I started wondering – What does ‘healed’ look like? Sound like? Feel like? We hear the terms ‘healing’ and ‘closure’ all the time on TV and the media, but how does this manifest itself if it is to be anything more than lip-service to our emotional need? How do our ‘external’ images of healing and closure compare with our internal phenomenological reality? Do we seek a way of being on the outside, in the world as it were, to the detriment of the felt experience of healing on the inside? And what of the ‘change’ of healing? In healing, what heals? What do we change from and to? What’s different when we are healed. Simply saying ‘I feel better’ isn’t enough.

Well, that’s a lot of questions. I’d better start thinking of some answers. In no particular order, as they say.

UnSafety

The first thing which occurs to me when it comes to the effects of trauma is the loss of emotional safety. I see this as one of the more important, yet least spoken of, casualties of trauma and therefore one of the most important elements of healing. Let’s take it as read that the traumatic events has passed and there is no more physical threat or harm. Where, then, is the un-safety?

Although we accept quite readily the emotional pain of trauma, how often do we see emotional pain as causing us harm in and of itself? We know that this pain can be, and often is, agonizing. It can lead to self-harm and suicide, and the very expectation of such pain can be terrifying. A client spoke of how, as a child, he would “scream inside as the depression slid over me, begging it not to come, as though trying to fend off the torturer. The misery, the grief, the uncontrollable tears and the humiliation of being seen were all too excruciating to bear. Not to mention the fear of punishments to come for being like this”.

Feeling it twice

The constant companion of all painful emotions is anxiety. Repeated terrors of what happened haunt us for years, manifesting as memories, flashbacks and so on, re-traumatising us out of the blue. As they do this, they give us something more to be afraid of.
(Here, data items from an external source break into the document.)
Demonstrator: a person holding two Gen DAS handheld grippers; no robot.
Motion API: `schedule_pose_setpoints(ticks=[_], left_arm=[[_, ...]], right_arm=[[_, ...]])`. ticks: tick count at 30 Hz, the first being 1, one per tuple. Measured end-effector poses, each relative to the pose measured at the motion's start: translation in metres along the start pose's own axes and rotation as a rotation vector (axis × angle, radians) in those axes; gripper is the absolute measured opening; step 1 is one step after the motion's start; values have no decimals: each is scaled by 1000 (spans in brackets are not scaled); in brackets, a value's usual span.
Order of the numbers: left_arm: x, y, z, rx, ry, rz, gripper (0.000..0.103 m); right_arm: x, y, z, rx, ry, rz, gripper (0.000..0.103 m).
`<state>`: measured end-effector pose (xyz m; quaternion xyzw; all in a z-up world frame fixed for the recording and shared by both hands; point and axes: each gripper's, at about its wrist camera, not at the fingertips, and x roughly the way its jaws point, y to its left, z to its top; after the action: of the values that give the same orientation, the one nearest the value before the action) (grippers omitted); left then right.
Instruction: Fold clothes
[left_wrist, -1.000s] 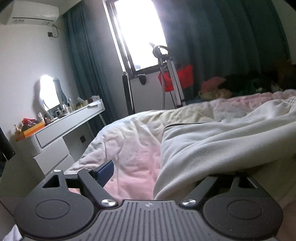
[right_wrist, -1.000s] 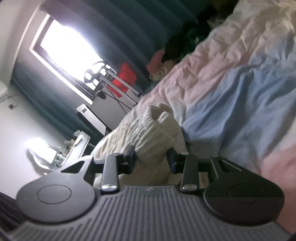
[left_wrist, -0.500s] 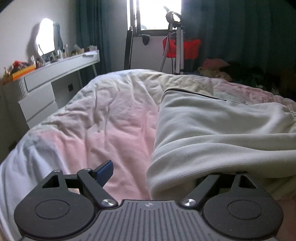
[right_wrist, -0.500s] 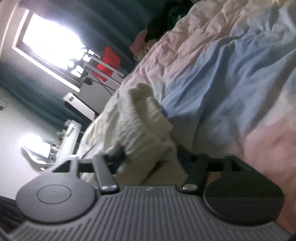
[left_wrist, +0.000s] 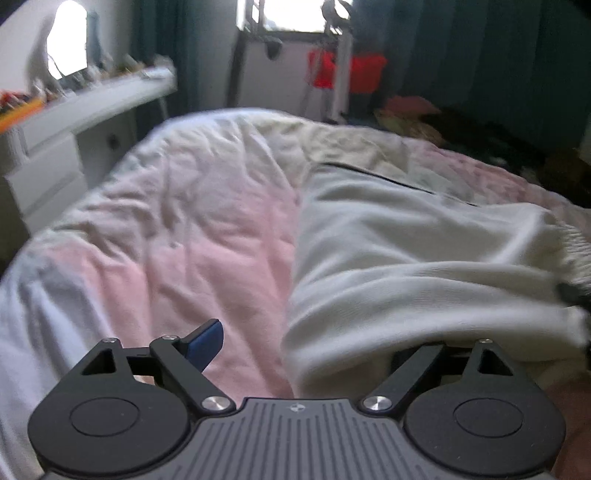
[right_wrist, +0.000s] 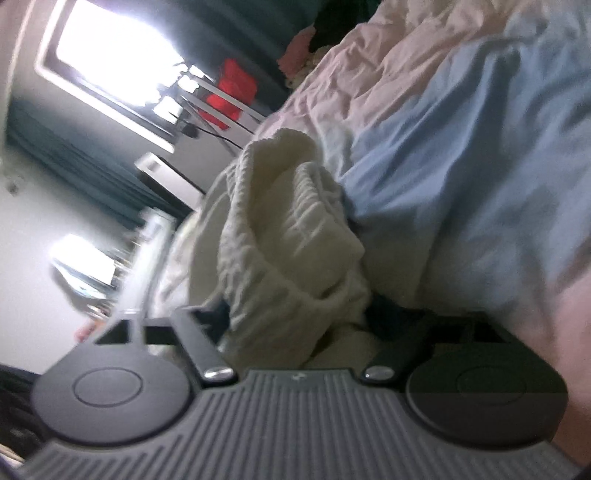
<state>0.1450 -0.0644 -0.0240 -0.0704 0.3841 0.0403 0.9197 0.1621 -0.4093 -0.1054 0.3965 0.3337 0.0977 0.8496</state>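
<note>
There is one cream-white garment (left_wrist: 406, 251) on one bed (left_wrist: 207, 221), which has one quilt in pink, blue and white (right_wrist: 461, 155). Two claws are in view, one in each picture: the left claw (left_wrist: 306, 347) and the right claw (right_wrist: 299, 321). Behind the bed I count one window (right_wrist: 107, 55), one white dressing tabletop (left_wrist: 92, 107), one lit mirror (left_wrist: 66, 55) and one red bag (left_wrist: 347, 70) on a metal stand.

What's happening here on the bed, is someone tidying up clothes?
Yes. A person is folding a cream garment on the bed cover, with a two-finger gripper in each hand. The left gripper stands wide open at the garment's folded edge, one finger hidden under the cloth. The right gripper has the garment's ribbed band between its fingers, and its jaws are closing on it.
</note>
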Motion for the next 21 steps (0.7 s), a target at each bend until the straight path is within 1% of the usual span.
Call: schedule_pose_setpoints(ticks=[1,2,3,5,6,7,8,10,12,14,18,21], left_arm=[[-3,4,2,-11,25,-41,89],[-5,8,4,-23,49,-82,90],[-10,14,7,-34,75,-146,91],[-20,32,14,-71,96,-330,95],[-26,41,18,-91,103,-425,100],[-29,51,21,-130,93,-479,103],[-30,60,24,-179,75,-511,103],[-21,74,28,-286,71,-531,103],[3,80,32,-375,106,-525,103],[30,78,31,-433,157,-516,103],[63,66,22,-474,208,-522,103],[74,59,18,-443,226,-517,103]], right_arm=[[-3,3,0,-6,-4,-14,54],[-9,5,1,-14,-18,-19,47],[-14,8,1,-22,-32,-24,44],[-22,13,1,-42,-61,-28,38],[-27,13,2,-37,-75,-22,37],[-31,13,1,-31,-83,-18,36],[-35,12,1,-24,-92,-13,36],[-39,12,0,-25,-102,-14,36],[-38,11,-1,-31,-104,-19,36],[-37,9,-2,-29,-108,-20,36],[-34,9,-4,-37,-111,-32,36],[-30,8,-6,-24,-113,-36,36]])
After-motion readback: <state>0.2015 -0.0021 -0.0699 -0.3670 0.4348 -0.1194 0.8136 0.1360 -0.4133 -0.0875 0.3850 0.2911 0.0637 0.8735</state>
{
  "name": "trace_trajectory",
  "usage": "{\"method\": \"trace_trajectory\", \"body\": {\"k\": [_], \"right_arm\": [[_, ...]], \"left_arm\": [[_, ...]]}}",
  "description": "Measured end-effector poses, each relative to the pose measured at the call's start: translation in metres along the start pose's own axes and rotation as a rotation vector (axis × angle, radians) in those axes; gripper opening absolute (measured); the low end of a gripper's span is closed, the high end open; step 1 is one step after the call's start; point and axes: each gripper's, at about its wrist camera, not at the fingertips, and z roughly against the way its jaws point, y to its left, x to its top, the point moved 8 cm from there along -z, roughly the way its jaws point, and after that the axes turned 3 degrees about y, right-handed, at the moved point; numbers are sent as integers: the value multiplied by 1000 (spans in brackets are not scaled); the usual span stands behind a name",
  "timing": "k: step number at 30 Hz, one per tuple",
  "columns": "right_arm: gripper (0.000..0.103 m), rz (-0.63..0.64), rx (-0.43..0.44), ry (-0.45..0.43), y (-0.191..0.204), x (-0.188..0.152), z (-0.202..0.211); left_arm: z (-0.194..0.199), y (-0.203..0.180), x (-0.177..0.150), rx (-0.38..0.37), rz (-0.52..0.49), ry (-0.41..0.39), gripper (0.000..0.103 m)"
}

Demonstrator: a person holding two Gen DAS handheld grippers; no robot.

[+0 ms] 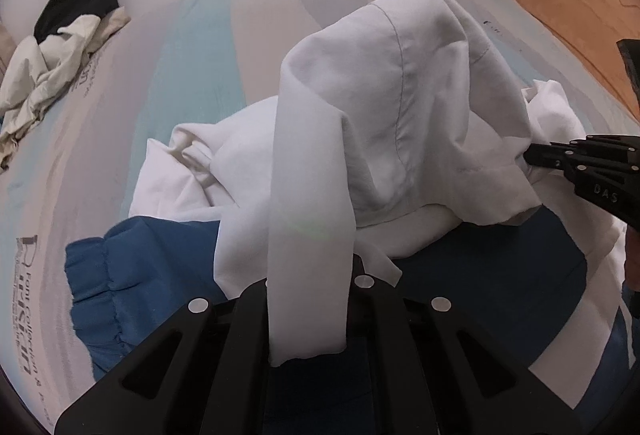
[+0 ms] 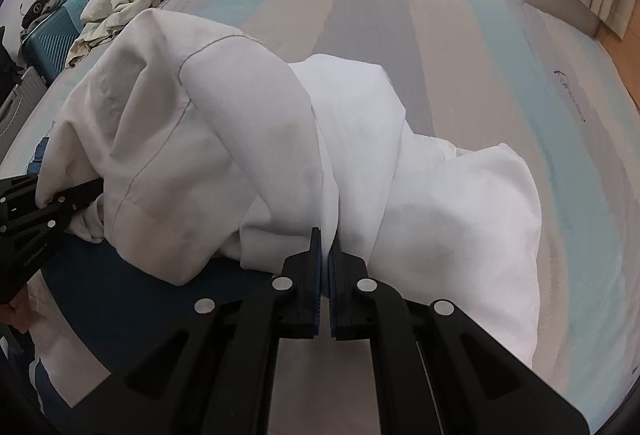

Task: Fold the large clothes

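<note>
the white garment (image 1: 400,95) is bunched up near the bed's (image 1: 180,47) middle, its long axis hard to tell. the left claw (image 1: 308,299) and right claw (image 2: 325,247), both angled steeply down, are each clamped tight on its edge, over a blue garment (image 1: 132,275).

Left hand-held gripper (image 1: 308,299): fingertips were buried under a strip of the white garment (image 1: 400,107), so the pinch itself couldn't be seen. Right hand-held gripper (image 2: 325,247): tips sank into white folds, contact point hidden. Blue garment (image 1: 132,275) was mostly covered by the white one and cut off at the bottom. Bedsheet (image 1: 32,275) lettering was too blurred and warped to read. Clothes pile (image 1: 60,51) ran off the left edge; pieces couldn't be told apart. Suitcase (image 2: 56,31) was partly hidden behind the pile.
</note>
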Motion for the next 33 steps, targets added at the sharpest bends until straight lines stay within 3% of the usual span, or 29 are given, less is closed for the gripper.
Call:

The event may be long over, but the memory is just as frightening and could come back any time. So, we get to a state where the thing we are most afraid of is the return of our own emotions, especially in a way we cannot control. We become afraid of what we are going to feel again. Afraid of not being able to stop it.

Fear (let’s stop messing around and call anxiety what it is) has to be the omnipresent emotion because it presages all others. Any emotion which hurts is an emotion we’re going to be afraid of. Even if that emotion is fear itself. It’s the double whammy – not only are you going to be grieving, ashamed or afraid. You’re going to feel afraid of feeling grief, shame and fear too.

So the healing I’m talking about here is achieving at least some safety from the repeated emotional pain of loss and grieving. Safety from uncertainty and anxiety. I’m not so naïve as to think that these emotions can be ‘cured’ and done away with. We’re sweeping up leaves in the forest here. But, if we can create small clearings, places where we can hold these emotions in their place by understanding they are ours to keep and care for, then perhaps we can create safe places for us to begin to heal.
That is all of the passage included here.